Antik  dönemde, yapının hemen yanındaki 6-7 metre yüksekliğindeki kuleye çıkarak, ürünlerin satılabileceği fiyatlar belirleniyormuş.

Yapının bulunduğu cadde kenarındaki sütunların bir kısmı, restorasyon çalışmalarında ayağa kaldırılmıştır.

Dükkan kapıları, bu sütunlu yola açılıyormuş.

Borsa yapısının hemen yanında bulunan cami minaresi kalıntısının içinden, dar merdivenlerden çıkarak üst bölüme ulaşabilirsiniz.

Buradan sonra, hemen 50 metre soldaki sütunlu antik caddeye gidiyoruz. Burası da, birkaç sütun görülebilen ve yer döşemesindeki büyük yassı mermerler olan bir cadde yapısıdır. Bir zamanlar, elbette daha haşmetli ve daha büyük olması gerekirdi.

Günümüzde ise, bu muhteşem cadde, her iki yönde, yine bölgedeki virane-harabe evlerin önünde kesiliyor. Sanırım bu evler ortadan kaldırıldığında, cadde tüm ihtişamı ile ortaya çıkacaktır.

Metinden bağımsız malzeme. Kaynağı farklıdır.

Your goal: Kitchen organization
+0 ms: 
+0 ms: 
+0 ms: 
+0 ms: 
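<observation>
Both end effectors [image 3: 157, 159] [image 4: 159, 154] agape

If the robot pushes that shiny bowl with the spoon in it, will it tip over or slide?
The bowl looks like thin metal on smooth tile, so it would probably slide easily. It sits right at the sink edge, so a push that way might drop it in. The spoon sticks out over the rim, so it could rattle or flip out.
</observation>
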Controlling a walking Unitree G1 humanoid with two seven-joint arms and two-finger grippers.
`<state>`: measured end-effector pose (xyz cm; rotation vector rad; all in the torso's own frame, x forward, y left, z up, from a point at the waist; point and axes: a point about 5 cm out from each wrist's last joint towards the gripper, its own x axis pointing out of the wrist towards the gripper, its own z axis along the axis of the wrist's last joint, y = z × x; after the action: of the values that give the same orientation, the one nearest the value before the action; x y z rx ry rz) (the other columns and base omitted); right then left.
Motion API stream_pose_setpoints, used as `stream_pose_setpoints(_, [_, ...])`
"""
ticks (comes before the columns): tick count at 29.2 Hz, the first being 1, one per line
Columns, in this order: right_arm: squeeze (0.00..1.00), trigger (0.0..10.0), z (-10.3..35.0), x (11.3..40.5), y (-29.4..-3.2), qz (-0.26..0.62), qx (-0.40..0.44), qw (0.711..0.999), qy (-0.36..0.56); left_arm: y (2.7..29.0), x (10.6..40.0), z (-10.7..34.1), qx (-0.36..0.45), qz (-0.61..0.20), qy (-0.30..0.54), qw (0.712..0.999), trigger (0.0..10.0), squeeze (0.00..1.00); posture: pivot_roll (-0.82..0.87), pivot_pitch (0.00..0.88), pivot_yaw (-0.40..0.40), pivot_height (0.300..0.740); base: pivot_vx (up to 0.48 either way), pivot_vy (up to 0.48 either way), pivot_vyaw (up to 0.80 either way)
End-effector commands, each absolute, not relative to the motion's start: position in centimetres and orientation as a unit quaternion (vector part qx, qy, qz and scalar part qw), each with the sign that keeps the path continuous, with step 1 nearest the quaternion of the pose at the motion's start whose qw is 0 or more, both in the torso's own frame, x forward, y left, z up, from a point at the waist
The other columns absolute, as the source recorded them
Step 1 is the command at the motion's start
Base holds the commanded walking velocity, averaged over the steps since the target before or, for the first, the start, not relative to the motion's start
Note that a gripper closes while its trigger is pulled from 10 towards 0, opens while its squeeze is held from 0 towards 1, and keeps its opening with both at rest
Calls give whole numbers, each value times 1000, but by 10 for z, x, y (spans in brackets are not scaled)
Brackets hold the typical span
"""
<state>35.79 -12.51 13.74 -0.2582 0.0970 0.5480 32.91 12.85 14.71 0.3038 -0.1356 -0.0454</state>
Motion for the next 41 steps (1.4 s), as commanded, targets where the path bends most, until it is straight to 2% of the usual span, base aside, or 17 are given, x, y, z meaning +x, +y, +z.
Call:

Evet, bu antik sütunlu cadde hakkındaki ayrıntılı bilgiler:

Kütahya Çavdarhisar Aizonai Antik Sütunlu Cadde
Kütahya Çavdarhisar Aizonai Antik Sütunlu Cadde
Kütahya Çavdarhisar Aizonai Antik Sütunlu Cadde

             

 

 

 

 

ANTİK SÜTUNLU CADDE

Yuvarlak yapıyı kuzeydoğudan sınırlayan köy evinin arkası, 1991-1995 yılları arasında kazılmıştır. Burada, sütunlu galerilerle çevrili olan ve buluntulara göre, MS. 400 yıllarına tarihlenen sütunlu bir cadde ortaya çıkarılmıştır.

Sütun ve kaide parçaları, neredeyse tamamıyla ele geçirildiğinden, mermer tanımlamaları az miktarda yapılarak yeniden ayağa kaldırılmıştır.

Ayağa kaldırmada kullanılmayan mimari parçalar, galerilerin arka taraflarına yerleştirildiler. Ayrıca, malların satışa sunulduğu dükkanların girişi de buradaydı. Günümüzde arkadlar gibi insanları yağmur ve güneşten koruyan çatının yapılması için, antik diğer yapılardan malzemeler sağlanmıştır.

Değişikliğe uğrayıp kullanılmayan yalnız mimari parçalar değil, aynı zamanda terk edilmiş yapılardaki heykeller de yerlerinden alınarak buraya konulmuşlardır.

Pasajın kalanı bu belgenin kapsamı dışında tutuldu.